Книга Первокурсница, страница 54. Автор книги Виктория Ледерман

Разделитель для чтения книг в онлайн библиотеке

Онлайн книга «Первокурсница»

Cтраница 54

Я попыталась пошевелиться. Но не тут-то было. Верхнюю часть туловища словно чем-то стянули, и руки практически потеряли чувствительность. Правая нога превратилась в чугунную болванку. Только левой ступней я, после некоторых усилий, смогла подвигать из стороны в сторону. Тогда я сосредоточилась на пальцах рук, пытаясь привести их в движение. Через некоторое время я чуть не взвыла от миллиона острых колючек, впившихся в мышцы по всей длине – от плеч до кистей. Я вновь обрела руки. Но с правой ногой такая уловка не прошла. Видимо, она была в гипсе.

Потом меня заинтересовало, как и кому сообщить, что я очнулась. Я осторожно проговорила: «Эй!» – и не услышала сама себя. Видимо, голоса я тоже лишилась. Я повторила попытку несколько раз. От этих потуг разболелась грудная клетка, и меня пробил сиплый лающий кашель, с которым я смогла справиться лишь несколько минут спустя.

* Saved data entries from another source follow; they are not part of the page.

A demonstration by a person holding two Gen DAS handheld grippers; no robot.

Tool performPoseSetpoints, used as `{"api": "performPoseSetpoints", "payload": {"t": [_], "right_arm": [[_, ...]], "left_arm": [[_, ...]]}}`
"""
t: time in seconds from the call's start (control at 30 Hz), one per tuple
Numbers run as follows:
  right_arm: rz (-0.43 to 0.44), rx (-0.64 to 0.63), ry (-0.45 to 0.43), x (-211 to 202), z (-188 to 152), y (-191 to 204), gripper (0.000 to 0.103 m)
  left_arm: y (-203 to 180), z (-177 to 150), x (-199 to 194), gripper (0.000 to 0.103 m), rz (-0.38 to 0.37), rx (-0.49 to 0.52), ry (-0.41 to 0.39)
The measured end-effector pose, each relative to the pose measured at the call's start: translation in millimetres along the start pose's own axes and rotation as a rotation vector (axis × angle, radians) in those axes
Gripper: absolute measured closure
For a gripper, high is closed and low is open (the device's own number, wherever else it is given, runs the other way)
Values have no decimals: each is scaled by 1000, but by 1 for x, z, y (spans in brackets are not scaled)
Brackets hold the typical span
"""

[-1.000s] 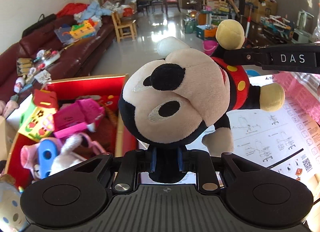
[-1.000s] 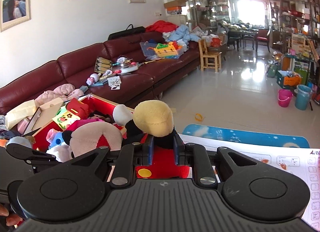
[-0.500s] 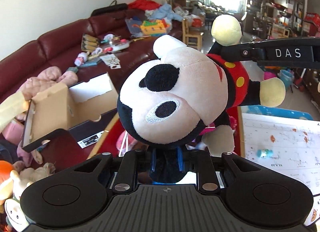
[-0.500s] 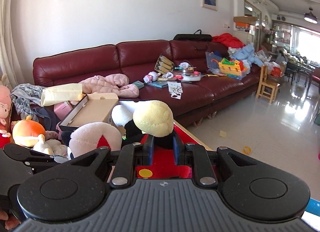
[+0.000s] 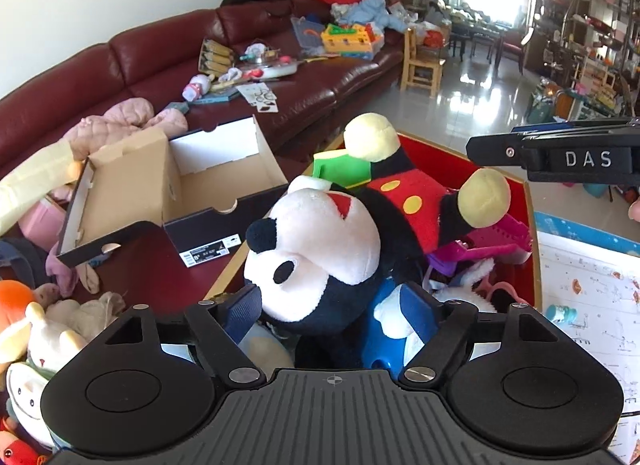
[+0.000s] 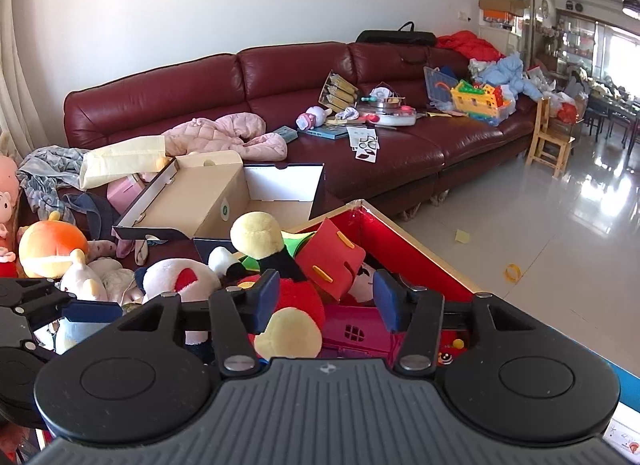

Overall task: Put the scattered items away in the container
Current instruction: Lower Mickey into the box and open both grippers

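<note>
A Mickey Mouse plush [image 5: 320, 261] with red shorts and yellow feet lies on top of the toys in the red box [image 5: 516, 209]. My left gripper [image 5: 334, 309] is open, its blue pads on either side of the plush's head and apart from it. My right gripper [image 6: 326, 297] is open above the plush's red shorts [image 6: 296, 305] and a yellow foot [image 6: 288, 335]. The right gripper also shows in the left wrist view [image 5: 560, 157], up at the right. The red box [image 6: 408, 249] also holds a pink toy house [image 6: 352, 331] and a red block [image 6: 330, 261].
An open cardboard shoe box [image 5: 176, 181] stands left of the red box. Several plush toys [image 6: 52, 249] lie at the far left. A dark red sofa [image 6: 360, 77] with clutter runs behind. A printed sheet [image 5: 592, 297] lies at the right.
Both grippers have opened and let go of the Mickey plush. It has dropped from the air onto the toys in the red box.
</note>
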State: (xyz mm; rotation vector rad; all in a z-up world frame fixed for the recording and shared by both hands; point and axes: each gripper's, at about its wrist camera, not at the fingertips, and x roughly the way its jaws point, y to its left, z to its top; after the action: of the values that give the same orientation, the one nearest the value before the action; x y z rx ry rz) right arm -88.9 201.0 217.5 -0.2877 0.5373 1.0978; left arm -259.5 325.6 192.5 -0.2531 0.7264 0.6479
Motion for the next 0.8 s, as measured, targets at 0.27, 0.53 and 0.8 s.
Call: {"api": "performPoseSetpoints", "payload": {"t": [0.27, 0.53, 0.8], "right_arm": [[0, -20, 15, -9, -12, -3, 39], [-6, -3, 13, -30, -28, -15, 38], [-50, 17, 5, -60, -44, -43, 34]], "left_arm": [[-26, -6, 3, 16, -22, 47, 5], [-57, -13, -1, 15, -58, 84, -5], [-96, -12, -4, 14, -129, 141, -13]]}}
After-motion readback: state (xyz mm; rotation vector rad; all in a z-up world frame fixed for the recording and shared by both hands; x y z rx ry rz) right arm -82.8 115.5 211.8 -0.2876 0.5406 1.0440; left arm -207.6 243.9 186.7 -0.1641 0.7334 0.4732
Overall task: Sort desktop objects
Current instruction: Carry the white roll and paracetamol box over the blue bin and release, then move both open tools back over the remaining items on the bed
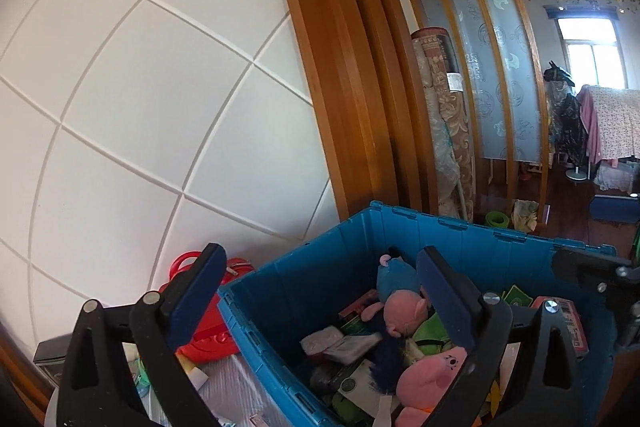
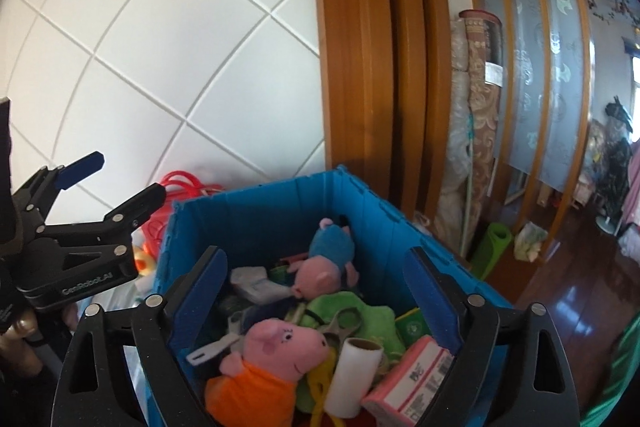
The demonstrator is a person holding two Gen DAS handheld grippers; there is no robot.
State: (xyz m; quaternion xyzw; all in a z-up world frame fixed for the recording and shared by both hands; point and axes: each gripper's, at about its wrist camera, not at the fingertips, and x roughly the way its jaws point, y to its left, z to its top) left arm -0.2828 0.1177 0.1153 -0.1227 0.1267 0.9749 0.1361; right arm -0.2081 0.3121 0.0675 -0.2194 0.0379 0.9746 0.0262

Когда я успокоилась и затихла, дверь на противоположной стене отворилась, и в комнату бесшумно скользнул силуэт. Я на всякий случай зажмурилась. По легкому шуршанию в тишине определила, что кто-то подошел к моей кровати и, кажется, наклонился. Я едва различала легкое дыхание возле себя. Я изображала равнодушно-обморочный вид и ждала, чтобы меня перестали так пристально разглядывать. Вдруг я почувствовала, как на мою руку легла чья-то теплая ладонь и ласково погладила ее. От неожиданности я резко открыла глаза и увидела перед собой лицо Сани. Он вздрогнул и отпрянул. Тоже, наверно, не ожидал такой реакции на свое прикосновение. Мгновение мы молча смотрели друг на друга, потом он заговорил. Его первые слова повергли меня в шок. Он сказал:

– Какая же ты все-таки дура, Сашка! Тупица, идиотка и бестолочь!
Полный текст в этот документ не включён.